AIM OF THE TASK:
Retype the records below exactly as given, but only from the first line through the line with "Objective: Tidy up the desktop", and without the pictures.

GIVEN INFORMATION:
· · · ·
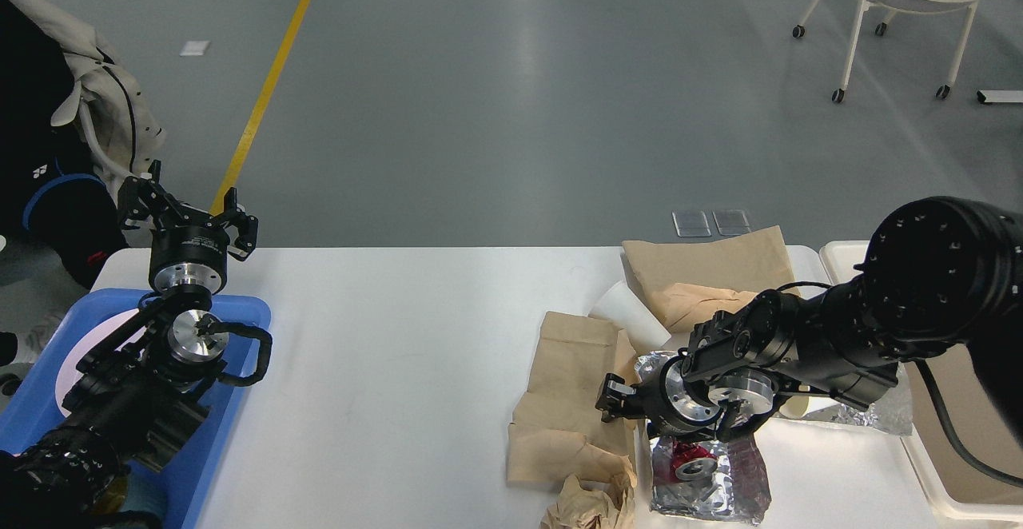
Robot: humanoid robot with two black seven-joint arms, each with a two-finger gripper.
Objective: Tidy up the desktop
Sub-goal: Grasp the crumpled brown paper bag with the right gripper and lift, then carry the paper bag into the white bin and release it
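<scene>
The white desktop (400, 369) holds litter on its right half. A flat brown paper bag (571, 377) lies by a foil wrapper (707, 489) with a crushed red can (689, 459) on it. My right gripper (614, 401) hangs low at the bag's right edge, just above the can. Its fingers are dark and small, so their state is unclear. My right arm hides most of a white paper cup (794, 409) lying on a second foil sheet (883, 409). My left gripper (188, 213) is open and empty above the table's far left corner.
A blue tray (248, 313) with a white plate (72, 365) sits at the left under my left arm. A cream bin (951, 465) stands at the right edge. A second brown bag (703, 269), another white cup (627, 313) and crumpled brown paper (587, 505) lie nearby.
</scene>
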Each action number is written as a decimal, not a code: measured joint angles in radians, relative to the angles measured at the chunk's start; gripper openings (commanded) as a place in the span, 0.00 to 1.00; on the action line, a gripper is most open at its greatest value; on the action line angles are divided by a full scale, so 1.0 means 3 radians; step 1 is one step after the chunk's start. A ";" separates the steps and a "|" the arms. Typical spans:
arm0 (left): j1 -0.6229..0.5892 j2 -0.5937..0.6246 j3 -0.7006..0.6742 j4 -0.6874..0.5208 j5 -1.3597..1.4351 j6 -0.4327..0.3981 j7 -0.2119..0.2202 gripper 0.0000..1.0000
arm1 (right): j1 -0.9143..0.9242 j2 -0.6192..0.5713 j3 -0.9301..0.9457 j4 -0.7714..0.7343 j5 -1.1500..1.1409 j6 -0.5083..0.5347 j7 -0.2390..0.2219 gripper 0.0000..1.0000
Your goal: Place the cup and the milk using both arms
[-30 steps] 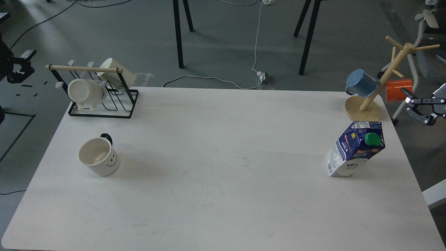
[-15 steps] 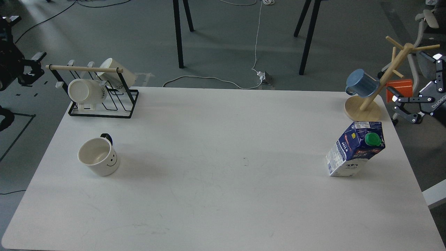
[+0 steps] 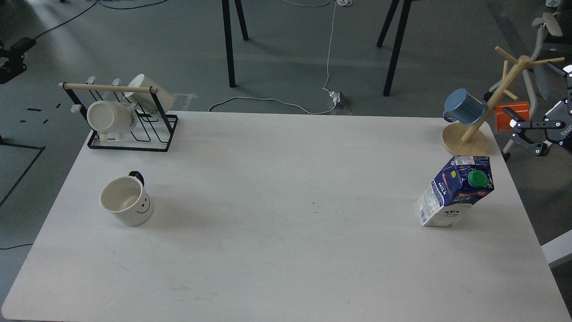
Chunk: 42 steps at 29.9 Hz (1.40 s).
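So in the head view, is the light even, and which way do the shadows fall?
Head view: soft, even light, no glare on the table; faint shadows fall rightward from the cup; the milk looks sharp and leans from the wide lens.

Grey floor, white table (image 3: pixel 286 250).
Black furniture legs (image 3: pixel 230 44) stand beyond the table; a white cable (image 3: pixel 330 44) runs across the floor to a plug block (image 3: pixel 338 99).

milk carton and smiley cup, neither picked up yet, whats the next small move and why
Probably bring the right gripper forward and down toward the milk carton. It hangs open off the table's right edge, beside the wooden mug tree, holding nothing. The left gripper is barely in view at the far left, far from the cup, so it likely needs a similar approach.
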<state>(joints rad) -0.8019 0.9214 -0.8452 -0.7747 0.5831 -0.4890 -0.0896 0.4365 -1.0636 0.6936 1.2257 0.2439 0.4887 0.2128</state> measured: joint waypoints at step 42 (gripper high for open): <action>-0.0284 0.0422 0.1687 -0.0529 0.3349 0.0001 -0.1330 1.00 | -0.0018 0.0003 -0.0032 -0.0061 -0.0032 0.0000 0.0002 0.99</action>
<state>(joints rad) -0.8871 1.0479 -0.3390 -0.9335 1.5877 -0.4887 -0.4884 0.4310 -1.0628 0.6840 1.2072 0.2343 0.4887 0.2133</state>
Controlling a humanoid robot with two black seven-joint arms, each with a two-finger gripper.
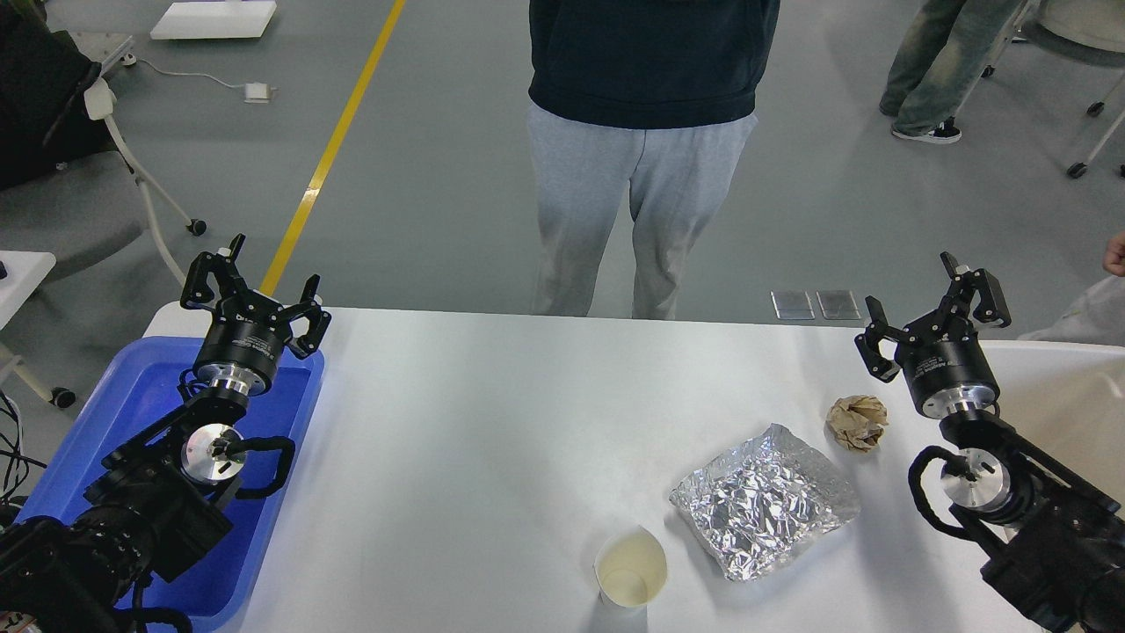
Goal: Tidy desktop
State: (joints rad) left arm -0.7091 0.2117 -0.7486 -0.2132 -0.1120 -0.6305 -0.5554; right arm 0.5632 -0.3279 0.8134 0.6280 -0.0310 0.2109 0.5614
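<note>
**Desktop with three loose items, both grippers raised and spread**

Wide white desktop (492, 422) filling the lower middle of the head view, far edge running just in front of a standing person (646, 149) in dark top and grey trousers.

On the right half, three things well apart from the left side:
- crumpled foil sheet (765, 501), lying flat, wrinkled all over
- brown paper ball (857, 422), just beyond the foil's far right corner, near but not touching
- paper cup (630, 570), upright, near the front edge, just left of the foil; pale inside, contents impossible to tell

Blue tray (290, 387) at the left end, partly overhanging or abutting the desktop's left edge — exact contact hidden by the arm. Pale bin (1072, 387) at the far right, only its rim and a bit of the inside showing.

Left gripper (255, 290) held above the tray's far corner, fingers spread apart, nothing between them. Right gripper (936, 316) held above the desktop's far right corner, just right of the paper ball, fingers likewise spread apart and holding nothing. Neither touching any item.

Beyond the desktop: grey floor with a yellow line (338, 141) — a second pair of legs (932, 79) at top right, a wheeled chair (97, 149) at left.
</note>
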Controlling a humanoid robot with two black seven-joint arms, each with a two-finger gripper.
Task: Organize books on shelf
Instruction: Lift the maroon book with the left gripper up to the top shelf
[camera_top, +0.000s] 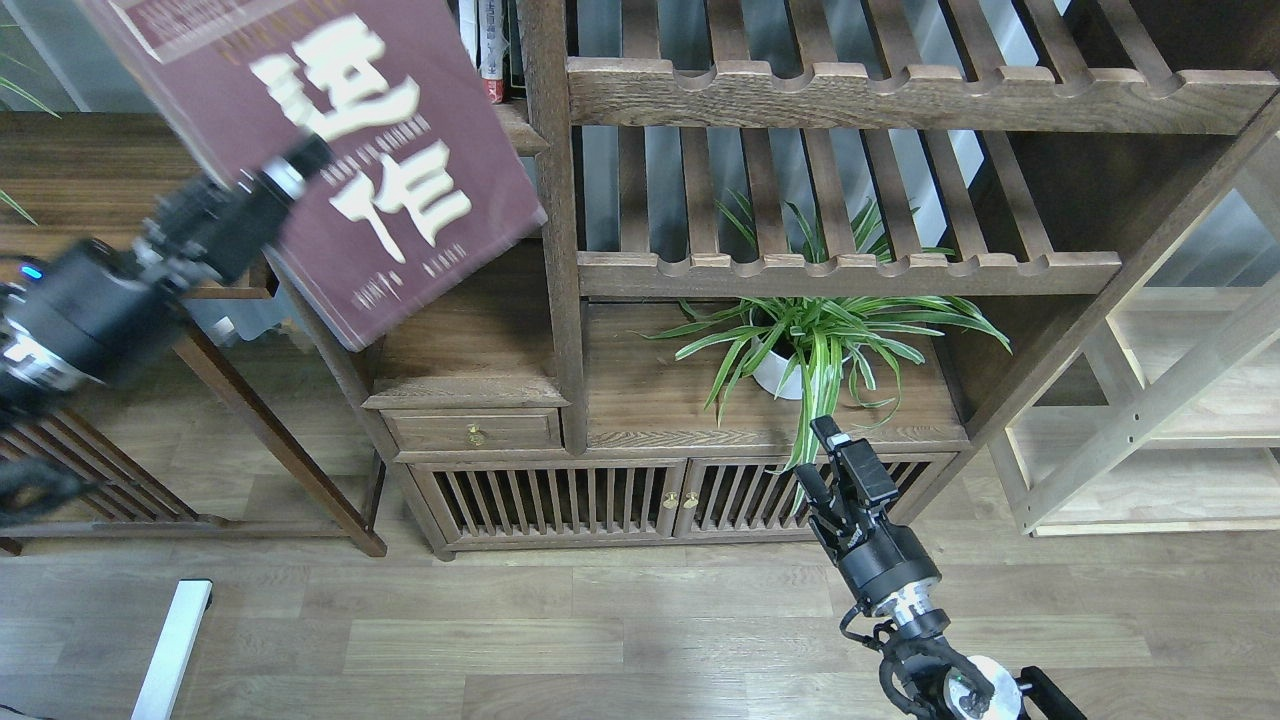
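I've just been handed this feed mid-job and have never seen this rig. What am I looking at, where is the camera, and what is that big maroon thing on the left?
The single picture comes from the robot's own head, looking forward and down at a dark wooden bookcase. The two black arms are the robot's. The left gripper is blurred by motion; it is clamped on a dark maroon book with large white Chinese characters, held up and tilted in front of the bookcase's left section. The right gripper hangs low in front of the cabinet doors, holding nothing, its fingers slightly apart. A potted spider plant stands on the lower shelf under two slatted racks. A few thin book spines show at the top.
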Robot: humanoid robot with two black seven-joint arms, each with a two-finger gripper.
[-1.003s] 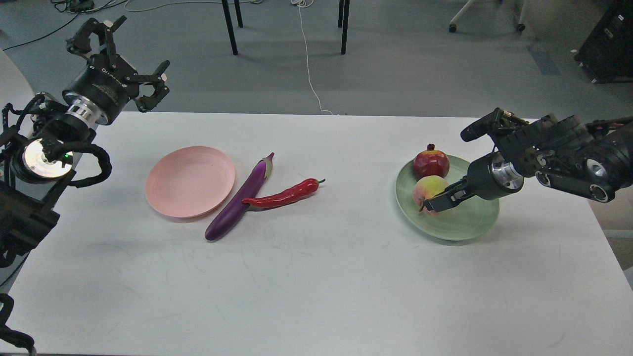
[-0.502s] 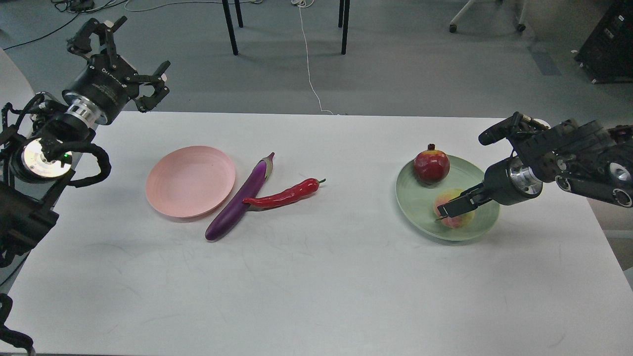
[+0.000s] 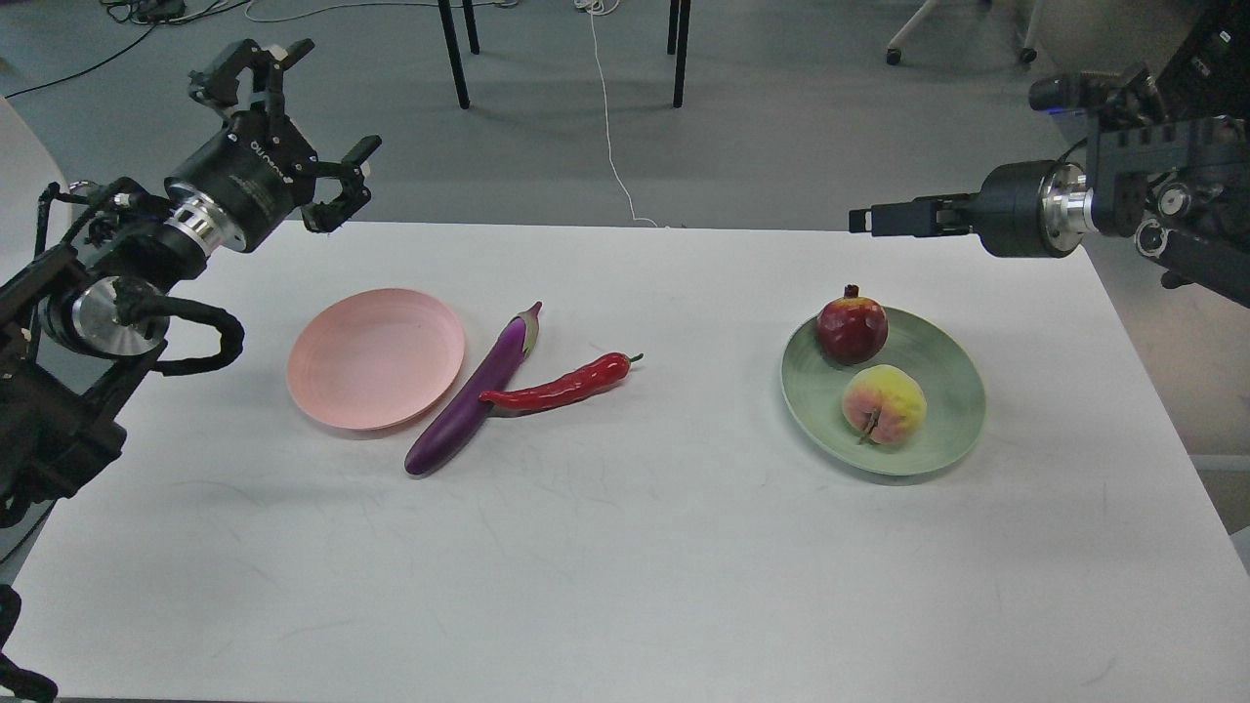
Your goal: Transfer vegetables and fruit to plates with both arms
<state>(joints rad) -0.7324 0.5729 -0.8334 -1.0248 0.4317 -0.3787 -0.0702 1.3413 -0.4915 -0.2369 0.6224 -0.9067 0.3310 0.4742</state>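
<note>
The purple eggplant (image 3: pixel 477 398) lies on the white table just right of the empty pink plate (image 3: pixel 375 357), its side touching the plate's rim. The red chili (image 3: pixel 562 387) lies with its tip across the eggplant. The pomegranate (image 3: pixel 852 328) and the peach-like fruit (image 3: pixel 884 404) sit apart in the green plate (image 3: pixel 952 430). My left gripper (image 3: pixel 327 107) is open and empty, in the air over the table's far left corner. My right gripper (image 3: pixel 861 220) is raised over the far right edge, above the green plate, empty and seen edge-on.
The white table (image 3: pixel 625 566) ends just beyond both grippers at the far edge. Black chair legs (image 3: pixel 454 54) and a white cable (image 3: pixel 610 146) are on the grey floor behind. A dark cabinet (image 3: pixel 1206 59) stands at the far right.
My right gripper let go of the peach-like fruit in the green plate and rose up and back. My left gripper shifted a little to the right, still open.
</note>
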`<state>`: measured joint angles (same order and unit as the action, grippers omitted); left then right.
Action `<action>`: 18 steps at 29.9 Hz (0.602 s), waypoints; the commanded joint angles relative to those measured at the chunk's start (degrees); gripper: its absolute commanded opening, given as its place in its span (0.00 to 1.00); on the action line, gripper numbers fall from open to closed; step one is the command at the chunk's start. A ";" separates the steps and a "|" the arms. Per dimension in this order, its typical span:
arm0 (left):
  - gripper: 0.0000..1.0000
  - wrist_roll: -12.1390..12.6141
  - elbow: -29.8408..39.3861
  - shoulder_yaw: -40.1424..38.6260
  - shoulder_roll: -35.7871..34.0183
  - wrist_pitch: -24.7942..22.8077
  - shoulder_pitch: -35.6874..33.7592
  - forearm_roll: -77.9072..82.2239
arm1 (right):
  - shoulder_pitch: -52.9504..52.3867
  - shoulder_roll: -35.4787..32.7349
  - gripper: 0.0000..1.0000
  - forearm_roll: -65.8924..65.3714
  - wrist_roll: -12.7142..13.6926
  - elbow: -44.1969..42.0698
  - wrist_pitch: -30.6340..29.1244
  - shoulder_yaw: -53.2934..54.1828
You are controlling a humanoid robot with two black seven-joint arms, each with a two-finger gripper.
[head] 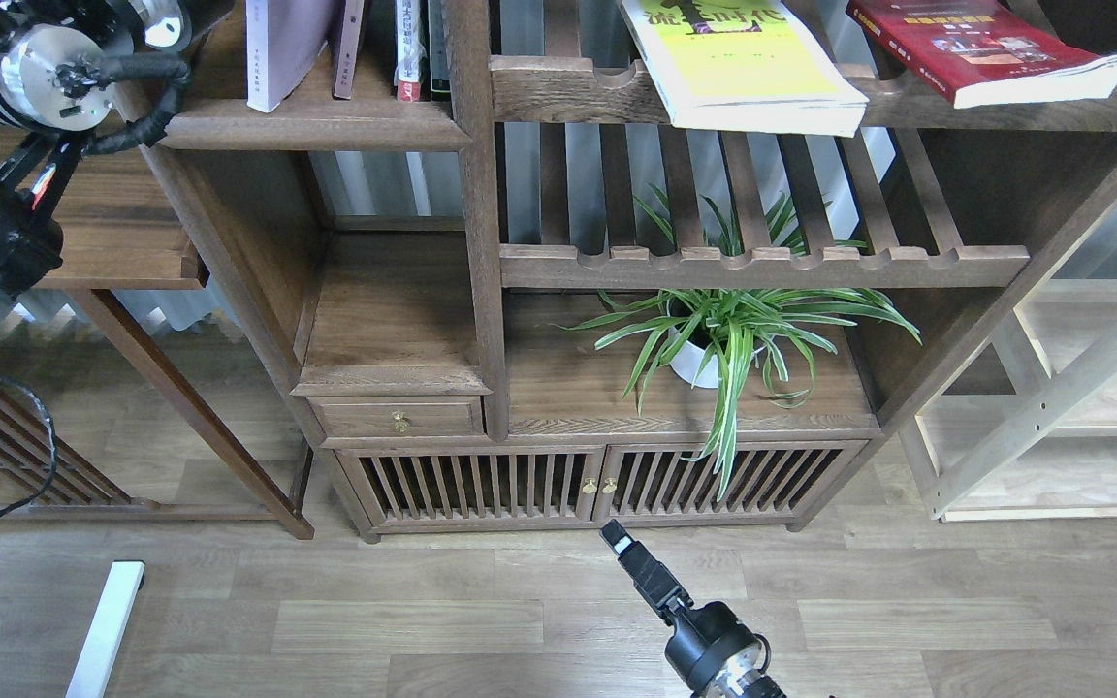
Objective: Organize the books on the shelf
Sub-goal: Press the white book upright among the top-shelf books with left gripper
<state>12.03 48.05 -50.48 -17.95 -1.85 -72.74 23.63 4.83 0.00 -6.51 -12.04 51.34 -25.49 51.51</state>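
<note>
Left arm (45,58) enters at the top-left corner; only its thick silver-and-black joints and cable loom are visible, the far end runs out of view at the top edge, so its gripper isn't visible and there's no read on its state. Right gripper (617,536) hangs low over the wood floor (423,620), just in front of the bookcase's slatted cabinet doors (481,485), pointing up-left; it's seen narrow and dark, fingers not separable, so can't tell if it's parted or closed, and nothing visible in it. Lavender-white book (282,44) stands upright on the solid dark-brown shelf (316,126) at top left, at the left end of a short row, with a thin brownish book (349,48) beside it and a couple more spines (413,48) against the upright post. Yellow-green book (733,58) lies flat on the top slatted rack (568,92), its lower corner overhanging the scalloped front rail. Dark red book (975,44) lies flat on the same rack further right, well apart from the yellow-green one, page edges facing out over the rail. Potted spider plant (723,334) sits on the lower board under the second slatted rack. Small drawer (398,419) with brass knob below the empty left cubby.
</note>
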 commanded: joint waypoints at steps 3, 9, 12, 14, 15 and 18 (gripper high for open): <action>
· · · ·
OUTPUT BELOW:
Robot: humanoid robot with two black seven-joint arms, each with a two-finger gripper.
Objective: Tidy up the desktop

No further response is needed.